A Legal Showdown Over Press Freedom
A ruling against former Fox News reporter Catherine Herridge could cripple journalists’ ability to protect whistleblowers and provide critical information to the public.
One of the things that makes America exceptional is that journalists here have freedoms that exist nowhere else. One of them is the freedom to publish information the government wants to keep secret. That also requires the freedom to rely on confidential sources to get that information.
As has been true at other times—the Pentagon Papers in 1971, the government’s secret investigation of Fox News reporter James Rosen in 2013—that freedom is now in jeopardy. The journalist Catherine Herridge is being punished for refusing to hand her sources over to the subject of a series of stories she aired back in 2017. The case could ruin her financially and might even lead to time in prison. What’s more, the courts are not allowing journalists to hear the entire case. Why? Because it involves supposedly secret government documents—exactly the kind of documents journalists work to expose.
The backstory: As an investigative reporter with Fox News, Herridge reported that the Department of Justice was probing a Chinese scientist and educator named Yanping Chen. The Fox pieces detailed Chen’s ties to the People’s Liberation Army and how her U.S. government–funded school marketed to American military personnel. U.S. regulators and lawmakers were concerned that data from the school could be shared with Beijing, according to Herridge’s reporting.
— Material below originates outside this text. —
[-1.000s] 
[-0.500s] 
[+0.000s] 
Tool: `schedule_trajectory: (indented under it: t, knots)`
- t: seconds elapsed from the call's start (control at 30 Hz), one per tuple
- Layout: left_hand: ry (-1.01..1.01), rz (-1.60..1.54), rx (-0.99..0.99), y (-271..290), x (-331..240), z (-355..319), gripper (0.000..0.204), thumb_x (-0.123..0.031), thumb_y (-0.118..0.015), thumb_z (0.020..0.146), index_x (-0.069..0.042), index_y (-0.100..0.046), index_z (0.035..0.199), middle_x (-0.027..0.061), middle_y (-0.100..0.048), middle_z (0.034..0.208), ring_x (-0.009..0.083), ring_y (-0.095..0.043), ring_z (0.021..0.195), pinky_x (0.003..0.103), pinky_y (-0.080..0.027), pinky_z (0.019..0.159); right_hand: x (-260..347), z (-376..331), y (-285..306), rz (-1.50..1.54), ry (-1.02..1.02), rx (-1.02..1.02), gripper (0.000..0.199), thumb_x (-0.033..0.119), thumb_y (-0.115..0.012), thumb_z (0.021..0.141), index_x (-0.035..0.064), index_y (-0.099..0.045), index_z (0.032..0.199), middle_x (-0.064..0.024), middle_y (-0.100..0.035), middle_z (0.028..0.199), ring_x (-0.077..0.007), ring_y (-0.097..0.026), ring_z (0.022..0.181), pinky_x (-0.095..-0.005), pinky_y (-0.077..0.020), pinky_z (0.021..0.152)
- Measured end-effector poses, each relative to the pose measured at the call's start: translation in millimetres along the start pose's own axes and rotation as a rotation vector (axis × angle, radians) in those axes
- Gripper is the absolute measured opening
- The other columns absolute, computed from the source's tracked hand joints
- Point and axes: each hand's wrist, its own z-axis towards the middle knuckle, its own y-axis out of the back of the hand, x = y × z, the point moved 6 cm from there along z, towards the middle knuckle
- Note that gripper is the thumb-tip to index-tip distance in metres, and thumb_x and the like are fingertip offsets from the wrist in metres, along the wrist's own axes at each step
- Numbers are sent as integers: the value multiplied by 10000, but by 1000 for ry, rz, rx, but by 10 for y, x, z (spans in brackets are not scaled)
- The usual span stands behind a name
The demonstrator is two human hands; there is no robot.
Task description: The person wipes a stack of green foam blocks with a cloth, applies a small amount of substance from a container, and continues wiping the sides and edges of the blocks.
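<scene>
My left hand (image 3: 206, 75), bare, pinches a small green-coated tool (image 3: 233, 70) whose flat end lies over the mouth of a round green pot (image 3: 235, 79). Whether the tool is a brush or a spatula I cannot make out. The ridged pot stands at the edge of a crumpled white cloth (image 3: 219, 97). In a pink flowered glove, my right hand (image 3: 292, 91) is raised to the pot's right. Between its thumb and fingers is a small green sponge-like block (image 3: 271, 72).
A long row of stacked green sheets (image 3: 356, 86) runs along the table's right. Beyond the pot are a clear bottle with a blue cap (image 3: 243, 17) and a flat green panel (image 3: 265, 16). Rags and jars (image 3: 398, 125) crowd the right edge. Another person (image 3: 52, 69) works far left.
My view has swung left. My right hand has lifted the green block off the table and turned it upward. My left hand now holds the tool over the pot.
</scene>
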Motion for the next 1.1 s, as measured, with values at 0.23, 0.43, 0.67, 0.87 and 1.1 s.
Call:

A year later, with no charges filed against her, Chen sued the FBI and other government agencies under the federal Privacy Act, alleging that they leaked confidential information to Herridge and Fox that was damaging to her reputation and businesses.
When Chen’s lawyers were unable to uncover her sources through depositions with government officials, they went after Herridge. In February, U.S. District Court judge Christopher Cooper held her in contempt of court—and fined her $800 a day—until she turned over her confidential sources. Although he said he “recognizes the paramount importance of a free press in our society and the critical role that confidential sources play in the work of investigative journalists like Herridge,” he added that he was required to strike a balance between press freedom and that Yanping Chen’s “need for the requested evidence overcomes Herridge’s qualified First Amendment privilege in this case.”
Press freedom advocates, however, fear that Cooper’s ruling against Herridge could cripple the ability of journalists to protect whistleblowers and confidential sources to provide critical information to the public. As Herridge wrote in The Free Press last June, “I know for a fact that if I hadn’t been able to offer my sources a credible pledge of confidentiality, they never would have divulged information that was being kept from the public.”
On Monday, Herridge’s lawyer, Patrick Philbin, argued that the court needed to understand the “societal cost” of compelling journalists to divulge their sources.
Ironically, in a case about press freedom, journalists were barred from attending the final portion of Monday’s hearing, because, said the judges, sensitive U.S. government information would be divulged. “The future of the reporters’ privilege for Washington, D.C.–based whistleblowers and journalists, a pretty important group, ends up being heard in secret,” Seth Stern, director of advocacy at the Freedom of the Press Foundation, told The Free Press.
In an email, Philbin told The Free Press, “This case presents vitally important issues concerning First Amendment protections for the press. We appreciated the opportunity to present our arguments to the Court, and we will await a decision.”
Herridge and press freedom advocates are lobbying Congress to push forward with legislation, called the PRESS Act, that would protect journalist-source confidentiality on the federal level. Currently, such press shield laws exist only on the state level.
“What’s really problematic is the absence of a federal reporters’ privilege law that would create standardized rules across federal circuits,” Stern said. “When a source is contemplating coming to a reporter, they want to know if they’re going to be protected. They want to know that they’re going to be protected in all jurisdictions.”